For the entries that follow, restate word for word the line containing "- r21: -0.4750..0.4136", the line containing "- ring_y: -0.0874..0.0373", and every line that lies between them.

BEGIN RECORDS FOR THE EXERCISE

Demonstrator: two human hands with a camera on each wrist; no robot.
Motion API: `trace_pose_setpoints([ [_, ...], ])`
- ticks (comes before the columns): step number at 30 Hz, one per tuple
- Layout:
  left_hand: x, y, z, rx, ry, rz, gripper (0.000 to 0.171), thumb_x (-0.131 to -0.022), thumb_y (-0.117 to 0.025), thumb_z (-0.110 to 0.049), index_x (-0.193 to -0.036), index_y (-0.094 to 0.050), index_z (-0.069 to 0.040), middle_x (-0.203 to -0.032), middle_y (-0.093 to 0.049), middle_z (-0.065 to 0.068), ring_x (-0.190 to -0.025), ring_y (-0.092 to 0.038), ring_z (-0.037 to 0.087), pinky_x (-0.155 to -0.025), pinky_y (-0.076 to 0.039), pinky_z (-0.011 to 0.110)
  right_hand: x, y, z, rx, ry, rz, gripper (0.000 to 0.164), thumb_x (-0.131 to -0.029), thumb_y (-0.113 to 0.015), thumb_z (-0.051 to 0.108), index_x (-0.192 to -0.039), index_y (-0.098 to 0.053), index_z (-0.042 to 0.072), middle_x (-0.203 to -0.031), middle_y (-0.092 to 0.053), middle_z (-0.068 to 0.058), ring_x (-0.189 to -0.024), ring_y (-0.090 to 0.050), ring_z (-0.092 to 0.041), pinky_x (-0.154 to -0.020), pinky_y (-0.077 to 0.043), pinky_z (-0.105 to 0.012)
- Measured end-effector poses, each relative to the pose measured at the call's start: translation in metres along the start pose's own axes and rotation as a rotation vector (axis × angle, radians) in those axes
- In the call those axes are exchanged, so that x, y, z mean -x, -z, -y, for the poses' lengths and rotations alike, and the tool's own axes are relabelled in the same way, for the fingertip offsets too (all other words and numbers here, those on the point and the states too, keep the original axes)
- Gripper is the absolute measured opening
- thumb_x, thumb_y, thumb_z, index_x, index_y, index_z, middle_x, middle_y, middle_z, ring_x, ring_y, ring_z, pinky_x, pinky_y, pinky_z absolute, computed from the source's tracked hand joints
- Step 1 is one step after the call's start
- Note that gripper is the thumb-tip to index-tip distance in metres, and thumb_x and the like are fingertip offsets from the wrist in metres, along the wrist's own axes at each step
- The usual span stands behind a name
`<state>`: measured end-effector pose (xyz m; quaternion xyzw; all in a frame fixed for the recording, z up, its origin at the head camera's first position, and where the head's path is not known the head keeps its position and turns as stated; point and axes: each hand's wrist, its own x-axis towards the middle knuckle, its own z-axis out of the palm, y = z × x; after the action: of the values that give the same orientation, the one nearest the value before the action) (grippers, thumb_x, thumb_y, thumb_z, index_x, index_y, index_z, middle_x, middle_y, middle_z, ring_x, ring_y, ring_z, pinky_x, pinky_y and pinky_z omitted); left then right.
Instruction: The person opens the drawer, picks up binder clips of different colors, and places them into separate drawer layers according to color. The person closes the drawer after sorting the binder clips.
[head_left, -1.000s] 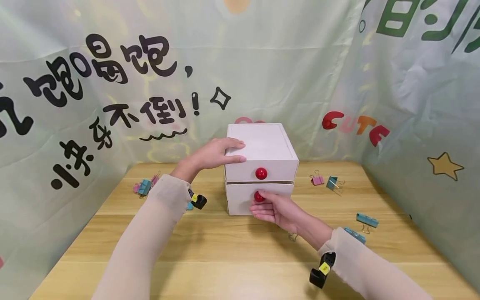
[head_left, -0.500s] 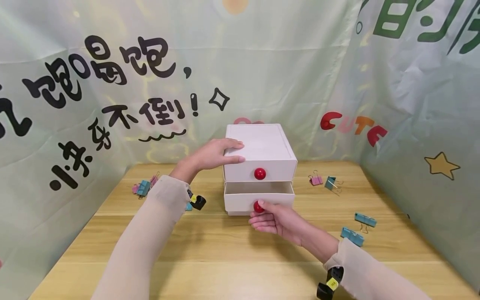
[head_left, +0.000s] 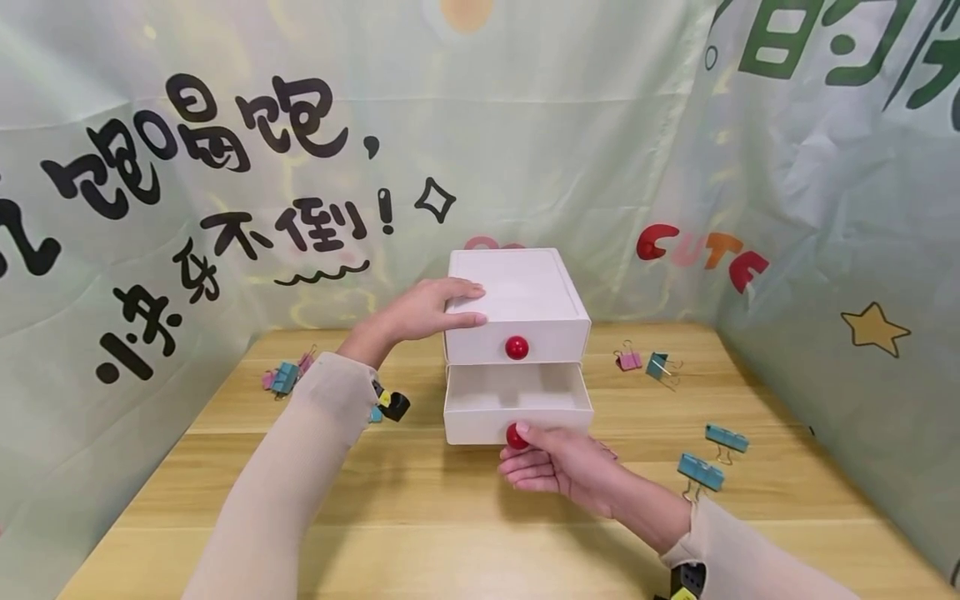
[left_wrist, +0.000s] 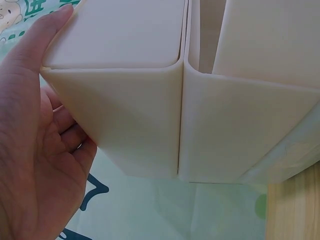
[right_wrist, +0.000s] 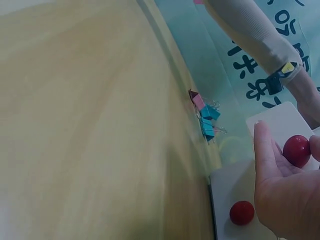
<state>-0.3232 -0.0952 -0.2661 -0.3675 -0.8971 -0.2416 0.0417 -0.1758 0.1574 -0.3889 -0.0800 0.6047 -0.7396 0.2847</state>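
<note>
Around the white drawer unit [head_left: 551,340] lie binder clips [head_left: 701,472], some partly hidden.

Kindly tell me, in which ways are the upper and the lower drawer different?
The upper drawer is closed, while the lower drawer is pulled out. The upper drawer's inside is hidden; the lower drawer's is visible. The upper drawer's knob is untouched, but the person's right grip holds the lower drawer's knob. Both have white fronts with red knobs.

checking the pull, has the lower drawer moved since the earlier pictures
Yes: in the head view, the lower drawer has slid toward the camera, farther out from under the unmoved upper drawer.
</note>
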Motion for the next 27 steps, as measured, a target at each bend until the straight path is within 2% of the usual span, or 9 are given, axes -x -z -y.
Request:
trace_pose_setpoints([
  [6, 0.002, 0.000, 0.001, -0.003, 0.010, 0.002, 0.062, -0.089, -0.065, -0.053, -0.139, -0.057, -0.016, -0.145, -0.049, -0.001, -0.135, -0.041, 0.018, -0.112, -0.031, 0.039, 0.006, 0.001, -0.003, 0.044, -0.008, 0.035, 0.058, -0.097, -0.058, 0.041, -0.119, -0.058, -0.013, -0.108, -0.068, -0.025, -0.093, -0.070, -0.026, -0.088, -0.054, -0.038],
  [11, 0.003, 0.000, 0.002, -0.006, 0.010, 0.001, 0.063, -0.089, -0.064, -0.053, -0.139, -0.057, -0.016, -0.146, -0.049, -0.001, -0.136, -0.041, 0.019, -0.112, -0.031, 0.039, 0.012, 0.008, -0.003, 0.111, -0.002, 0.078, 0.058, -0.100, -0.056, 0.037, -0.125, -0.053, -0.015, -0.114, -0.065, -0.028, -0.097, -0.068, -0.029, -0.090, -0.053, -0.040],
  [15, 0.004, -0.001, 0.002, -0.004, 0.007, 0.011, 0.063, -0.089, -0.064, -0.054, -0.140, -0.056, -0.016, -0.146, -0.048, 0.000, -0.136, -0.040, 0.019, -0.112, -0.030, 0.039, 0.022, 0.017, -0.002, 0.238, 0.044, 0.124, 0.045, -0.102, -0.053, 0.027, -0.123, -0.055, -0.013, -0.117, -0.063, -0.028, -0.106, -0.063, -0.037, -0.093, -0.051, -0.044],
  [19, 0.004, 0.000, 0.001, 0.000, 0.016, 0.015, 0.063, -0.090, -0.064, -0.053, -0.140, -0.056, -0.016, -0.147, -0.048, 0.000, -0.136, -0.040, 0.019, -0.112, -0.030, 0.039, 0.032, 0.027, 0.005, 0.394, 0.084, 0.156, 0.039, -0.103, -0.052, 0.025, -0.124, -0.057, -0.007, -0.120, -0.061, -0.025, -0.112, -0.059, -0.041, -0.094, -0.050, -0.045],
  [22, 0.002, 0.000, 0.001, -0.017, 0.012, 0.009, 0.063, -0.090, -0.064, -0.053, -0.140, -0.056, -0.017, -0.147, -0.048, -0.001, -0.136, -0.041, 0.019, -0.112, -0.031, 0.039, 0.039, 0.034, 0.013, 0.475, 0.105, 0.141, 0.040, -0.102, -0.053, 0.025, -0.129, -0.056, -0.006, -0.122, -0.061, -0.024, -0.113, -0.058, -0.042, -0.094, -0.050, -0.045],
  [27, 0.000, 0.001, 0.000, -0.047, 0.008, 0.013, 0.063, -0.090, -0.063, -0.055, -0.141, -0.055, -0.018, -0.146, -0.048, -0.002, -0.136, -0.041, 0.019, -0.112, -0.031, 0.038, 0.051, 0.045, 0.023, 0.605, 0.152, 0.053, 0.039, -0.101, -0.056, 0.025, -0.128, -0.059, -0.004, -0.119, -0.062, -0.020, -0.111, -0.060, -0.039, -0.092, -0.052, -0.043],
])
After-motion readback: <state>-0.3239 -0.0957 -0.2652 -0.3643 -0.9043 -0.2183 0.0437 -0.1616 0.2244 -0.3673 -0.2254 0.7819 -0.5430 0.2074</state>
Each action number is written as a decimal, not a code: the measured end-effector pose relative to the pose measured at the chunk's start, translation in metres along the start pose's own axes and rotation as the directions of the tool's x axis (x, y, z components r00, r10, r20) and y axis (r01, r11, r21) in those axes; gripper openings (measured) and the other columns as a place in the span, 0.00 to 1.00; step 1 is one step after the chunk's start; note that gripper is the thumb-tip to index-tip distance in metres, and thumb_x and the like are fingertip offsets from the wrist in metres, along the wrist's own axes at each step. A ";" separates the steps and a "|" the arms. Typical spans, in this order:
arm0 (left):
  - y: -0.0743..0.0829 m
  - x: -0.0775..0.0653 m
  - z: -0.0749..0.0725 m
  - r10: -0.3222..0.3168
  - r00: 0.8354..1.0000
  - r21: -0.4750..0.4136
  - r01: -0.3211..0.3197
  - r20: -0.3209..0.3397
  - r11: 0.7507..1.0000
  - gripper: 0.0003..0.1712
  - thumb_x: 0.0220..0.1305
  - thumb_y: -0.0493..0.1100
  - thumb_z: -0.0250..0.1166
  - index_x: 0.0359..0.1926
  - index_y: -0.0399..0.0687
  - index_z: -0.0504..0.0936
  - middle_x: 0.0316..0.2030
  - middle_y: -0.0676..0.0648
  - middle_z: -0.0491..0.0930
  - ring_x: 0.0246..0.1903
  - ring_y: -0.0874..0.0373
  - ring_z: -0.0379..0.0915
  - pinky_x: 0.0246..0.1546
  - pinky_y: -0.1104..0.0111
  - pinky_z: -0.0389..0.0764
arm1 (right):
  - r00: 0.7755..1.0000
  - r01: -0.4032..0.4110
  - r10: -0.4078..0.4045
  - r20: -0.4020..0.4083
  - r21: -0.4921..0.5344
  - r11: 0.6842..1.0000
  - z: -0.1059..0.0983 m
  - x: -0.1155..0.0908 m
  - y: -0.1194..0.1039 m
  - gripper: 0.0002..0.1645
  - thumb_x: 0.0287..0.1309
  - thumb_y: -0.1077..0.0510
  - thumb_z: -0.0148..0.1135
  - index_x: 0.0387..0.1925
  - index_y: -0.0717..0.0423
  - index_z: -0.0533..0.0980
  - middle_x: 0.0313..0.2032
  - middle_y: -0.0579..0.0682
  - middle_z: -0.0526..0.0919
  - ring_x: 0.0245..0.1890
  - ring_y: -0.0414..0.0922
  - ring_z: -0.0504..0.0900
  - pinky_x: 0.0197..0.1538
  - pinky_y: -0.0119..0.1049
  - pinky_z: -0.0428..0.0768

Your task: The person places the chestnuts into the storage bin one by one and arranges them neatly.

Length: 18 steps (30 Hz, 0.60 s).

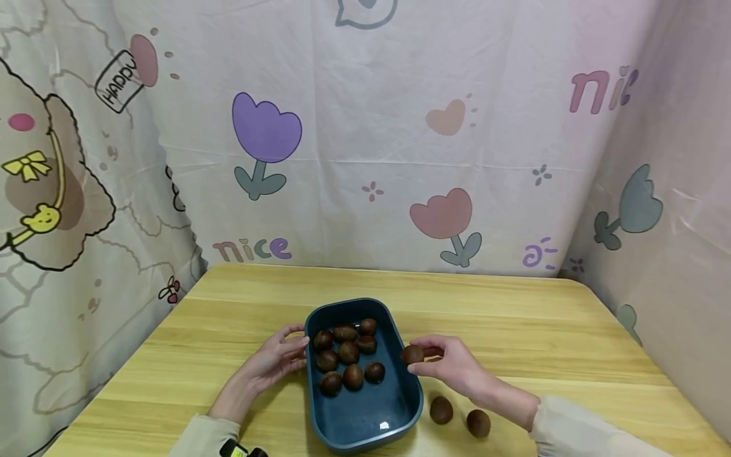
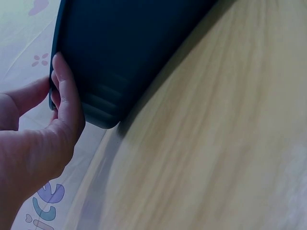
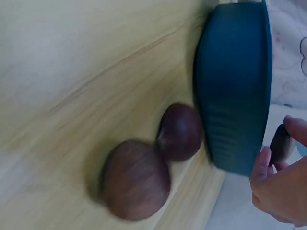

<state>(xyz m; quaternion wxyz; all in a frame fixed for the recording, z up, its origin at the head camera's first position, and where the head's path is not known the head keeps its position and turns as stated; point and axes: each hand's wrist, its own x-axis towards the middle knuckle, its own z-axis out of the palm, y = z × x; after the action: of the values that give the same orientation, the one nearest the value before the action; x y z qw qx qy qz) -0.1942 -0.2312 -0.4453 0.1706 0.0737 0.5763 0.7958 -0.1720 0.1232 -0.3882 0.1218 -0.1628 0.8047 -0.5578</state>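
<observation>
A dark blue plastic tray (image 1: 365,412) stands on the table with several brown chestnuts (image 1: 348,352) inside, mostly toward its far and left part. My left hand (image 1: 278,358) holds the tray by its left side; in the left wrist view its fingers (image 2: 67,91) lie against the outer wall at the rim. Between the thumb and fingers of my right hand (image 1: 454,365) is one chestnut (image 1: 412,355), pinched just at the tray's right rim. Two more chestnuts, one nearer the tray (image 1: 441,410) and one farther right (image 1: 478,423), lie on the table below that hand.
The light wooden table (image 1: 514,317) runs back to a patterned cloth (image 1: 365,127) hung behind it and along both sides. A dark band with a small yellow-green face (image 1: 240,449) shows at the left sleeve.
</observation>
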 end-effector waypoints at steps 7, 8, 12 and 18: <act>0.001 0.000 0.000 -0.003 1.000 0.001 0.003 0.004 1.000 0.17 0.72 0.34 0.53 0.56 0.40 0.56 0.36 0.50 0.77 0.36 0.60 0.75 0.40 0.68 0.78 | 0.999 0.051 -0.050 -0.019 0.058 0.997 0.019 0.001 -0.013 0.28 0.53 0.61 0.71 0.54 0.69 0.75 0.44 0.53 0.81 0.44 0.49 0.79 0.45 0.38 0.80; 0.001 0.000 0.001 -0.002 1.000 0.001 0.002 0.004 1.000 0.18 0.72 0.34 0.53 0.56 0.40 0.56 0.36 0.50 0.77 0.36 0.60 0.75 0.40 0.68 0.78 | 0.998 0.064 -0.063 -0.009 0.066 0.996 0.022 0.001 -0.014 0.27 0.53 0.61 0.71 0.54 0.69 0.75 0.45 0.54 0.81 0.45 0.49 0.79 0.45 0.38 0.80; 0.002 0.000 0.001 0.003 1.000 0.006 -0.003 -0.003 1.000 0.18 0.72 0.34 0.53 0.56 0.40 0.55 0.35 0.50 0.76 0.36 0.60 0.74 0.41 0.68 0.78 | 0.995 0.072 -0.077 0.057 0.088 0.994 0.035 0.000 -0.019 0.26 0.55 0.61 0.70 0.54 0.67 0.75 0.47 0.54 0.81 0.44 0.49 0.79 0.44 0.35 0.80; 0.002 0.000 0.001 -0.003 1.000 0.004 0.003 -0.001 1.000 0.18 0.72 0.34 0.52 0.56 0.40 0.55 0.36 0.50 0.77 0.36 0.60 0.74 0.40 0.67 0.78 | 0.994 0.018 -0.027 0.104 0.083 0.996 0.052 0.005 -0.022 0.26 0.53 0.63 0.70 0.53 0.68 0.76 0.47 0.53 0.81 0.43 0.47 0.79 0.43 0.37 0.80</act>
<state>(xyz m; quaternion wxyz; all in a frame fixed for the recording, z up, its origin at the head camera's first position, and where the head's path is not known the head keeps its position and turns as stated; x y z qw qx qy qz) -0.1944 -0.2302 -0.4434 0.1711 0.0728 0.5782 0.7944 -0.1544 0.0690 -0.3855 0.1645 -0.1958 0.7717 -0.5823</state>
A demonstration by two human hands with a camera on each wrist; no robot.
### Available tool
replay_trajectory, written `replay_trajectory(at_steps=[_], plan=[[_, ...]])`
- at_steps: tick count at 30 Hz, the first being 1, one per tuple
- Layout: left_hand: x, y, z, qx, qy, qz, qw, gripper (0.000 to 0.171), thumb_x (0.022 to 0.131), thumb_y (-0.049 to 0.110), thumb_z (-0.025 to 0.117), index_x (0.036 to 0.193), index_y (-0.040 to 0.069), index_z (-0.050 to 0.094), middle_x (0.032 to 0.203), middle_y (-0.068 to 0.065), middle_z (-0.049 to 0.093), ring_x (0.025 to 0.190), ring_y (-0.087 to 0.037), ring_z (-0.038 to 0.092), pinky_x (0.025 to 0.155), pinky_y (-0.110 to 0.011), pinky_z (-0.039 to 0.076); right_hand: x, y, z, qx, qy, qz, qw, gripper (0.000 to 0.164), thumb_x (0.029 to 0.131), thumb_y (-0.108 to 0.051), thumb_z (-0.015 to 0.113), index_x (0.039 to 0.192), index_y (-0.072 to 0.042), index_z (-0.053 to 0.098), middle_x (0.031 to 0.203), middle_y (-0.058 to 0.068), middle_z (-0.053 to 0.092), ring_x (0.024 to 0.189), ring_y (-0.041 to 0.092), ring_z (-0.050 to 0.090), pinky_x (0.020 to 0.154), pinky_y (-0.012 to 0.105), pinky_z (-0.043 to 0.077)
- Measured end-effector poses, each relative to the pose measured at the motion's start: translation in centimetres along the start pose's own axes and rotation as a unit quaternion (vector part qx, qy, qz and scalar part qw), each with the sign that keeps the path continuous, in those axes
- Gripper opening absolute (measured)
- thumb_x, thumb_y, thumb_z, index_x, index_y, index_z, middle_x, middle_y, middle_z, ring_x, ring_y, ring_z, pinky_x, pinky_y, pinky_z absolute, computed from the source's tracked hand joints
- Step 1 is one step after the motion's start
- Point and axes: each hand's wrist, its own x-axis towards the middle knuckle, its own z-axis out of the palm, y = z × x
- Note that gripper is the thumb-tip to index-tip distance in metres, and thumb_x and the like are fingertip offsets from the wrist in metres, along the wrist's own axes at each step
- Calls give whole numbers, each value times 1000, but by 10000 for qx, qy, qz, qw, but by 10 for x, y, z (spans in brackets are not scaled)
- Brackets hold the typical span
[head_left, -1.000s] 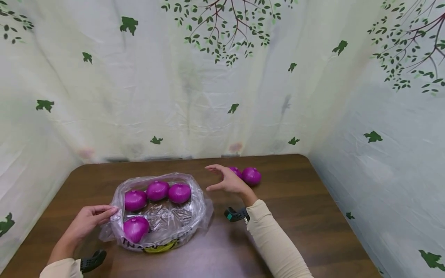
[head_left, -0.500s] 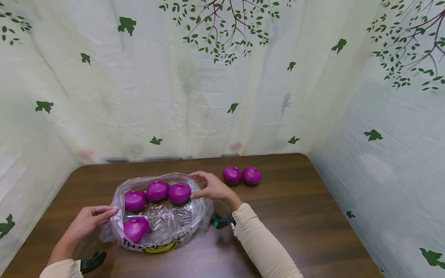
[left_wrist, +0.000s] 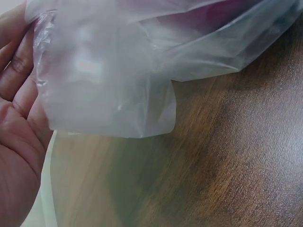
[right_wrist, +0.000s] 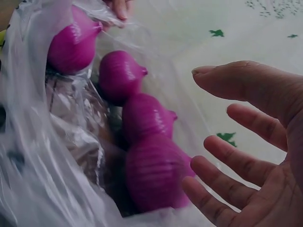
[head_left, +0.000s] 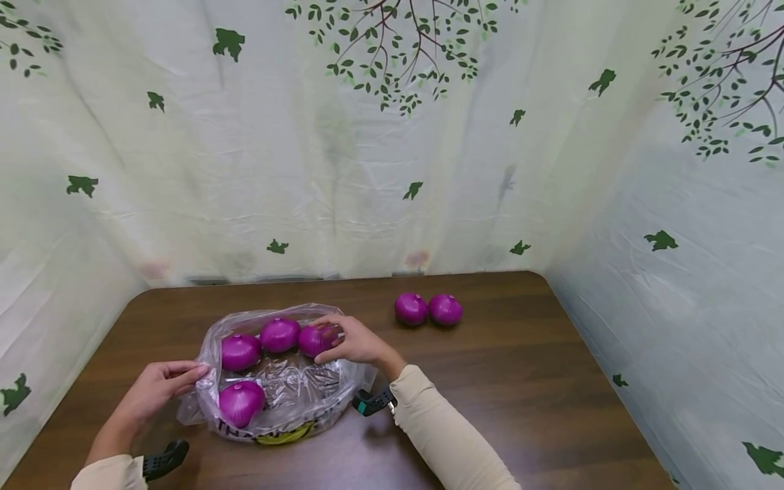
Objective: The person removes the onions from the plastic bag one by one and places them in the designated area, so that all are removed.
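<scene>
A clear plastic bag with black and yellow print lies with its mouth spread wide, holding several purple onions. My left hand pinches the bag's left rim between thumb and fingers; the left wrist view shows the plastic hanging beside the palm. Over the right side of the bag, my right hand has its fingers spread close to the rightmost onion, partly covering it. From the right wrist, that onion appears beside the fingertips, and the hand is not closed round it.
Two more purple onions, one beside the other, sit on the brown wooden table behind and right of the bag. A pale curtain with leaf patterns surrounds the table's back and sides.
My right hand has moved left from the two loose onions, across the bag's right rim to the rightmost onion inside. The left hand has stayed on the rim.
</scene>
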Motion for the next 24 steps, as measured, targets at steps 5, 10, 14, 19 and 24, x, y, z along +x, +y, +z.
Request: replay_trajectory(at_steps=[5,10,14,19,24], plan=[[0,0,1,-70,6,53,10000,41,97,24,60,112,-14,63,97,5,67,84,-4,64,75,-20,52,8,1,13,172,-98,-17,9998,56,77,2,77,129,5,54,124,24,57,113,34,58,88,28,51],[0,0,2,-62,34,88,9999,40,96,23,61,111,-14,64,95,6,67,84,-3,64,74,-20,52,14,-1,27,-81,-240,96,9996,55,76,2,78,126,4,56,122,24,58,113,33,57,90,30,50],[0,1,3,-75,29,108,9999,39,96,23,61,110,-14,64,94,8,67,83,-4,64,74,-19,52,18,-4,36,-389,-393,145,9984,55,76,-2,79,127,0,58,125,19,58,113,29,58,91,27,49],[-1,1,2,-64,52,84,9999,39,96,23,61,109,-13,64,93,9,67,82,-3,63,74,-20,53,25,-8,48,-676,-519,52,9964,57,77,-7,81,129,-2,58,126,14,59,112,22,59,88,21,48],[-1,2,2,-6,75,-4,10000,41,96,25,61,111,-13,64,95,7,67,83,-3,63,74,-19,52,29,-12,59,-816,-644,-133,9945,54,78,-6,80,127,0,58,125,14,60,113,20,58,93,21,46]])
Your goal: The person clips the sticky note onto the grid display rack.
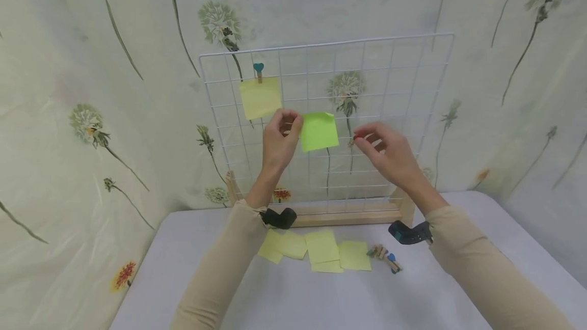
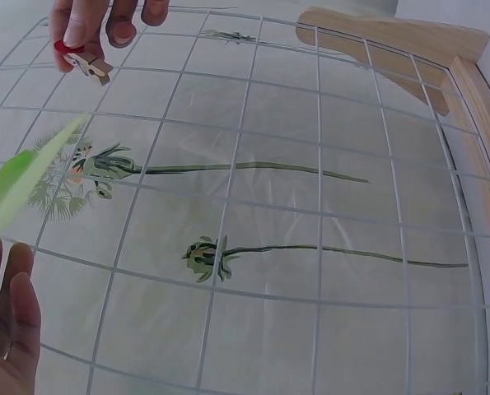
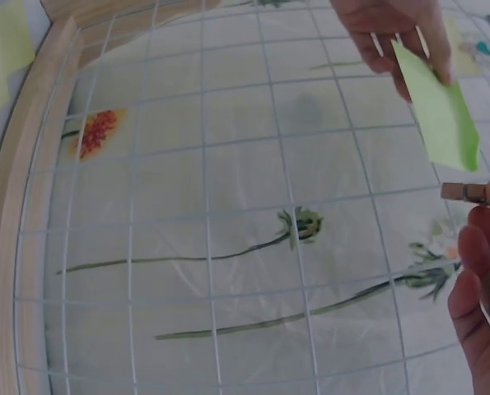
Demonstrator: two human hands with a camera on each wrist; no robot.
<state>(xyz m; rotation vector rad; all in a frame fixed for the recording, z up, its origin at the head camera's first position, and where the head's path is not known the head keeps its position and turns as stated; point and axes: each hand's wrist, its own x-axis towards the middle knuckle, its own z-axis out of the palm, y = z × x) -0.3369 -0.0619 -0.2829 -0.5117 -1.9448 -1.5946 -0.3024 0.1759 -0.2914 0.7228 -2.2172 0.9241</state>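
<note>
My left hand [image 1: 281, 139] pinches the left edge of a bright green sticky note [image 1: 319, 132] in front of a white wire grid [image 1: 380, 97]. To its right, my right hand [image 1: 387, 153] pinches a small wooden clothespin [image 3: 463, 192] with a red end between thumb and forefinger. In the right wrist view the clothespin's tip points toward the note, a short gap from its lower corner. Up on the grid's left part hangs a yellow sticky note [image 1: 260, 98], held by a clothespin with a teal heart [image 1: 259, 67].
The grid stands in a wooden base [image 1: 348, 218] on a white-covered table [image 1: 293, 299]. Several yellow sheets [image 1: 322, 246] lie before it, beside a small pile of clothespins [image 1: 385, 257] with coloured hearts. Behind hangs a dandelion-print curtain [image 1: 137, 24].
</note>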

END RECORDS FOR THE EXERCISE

RESULT BELOW
  - r21: -0.4750..0.4136
  - r01: -0.3211..0.3197
  - r20: -0.3209..0.3397
  - r11: 0.7507..1.0000
  - gripper: 0.0003..0.1712
  - thumb_x: 0.0220..0.1305
  - thumb_y: -0.0493..0.1100
  - thumb_z: -0.0250..0.1166
  - index_x: 0.0359..0.1926
  - index_y: -0.0399..0.0687
  - index_z: -0.0504..0.0936
  - middle_x: 0.0316..0.2030
  - middle_y: -0.0676..0.0648
  - middle_z: -0.0491..0.0930
  - ring_x: 0.0246..0.1903
  - ring_y: -0.0874..0.0373

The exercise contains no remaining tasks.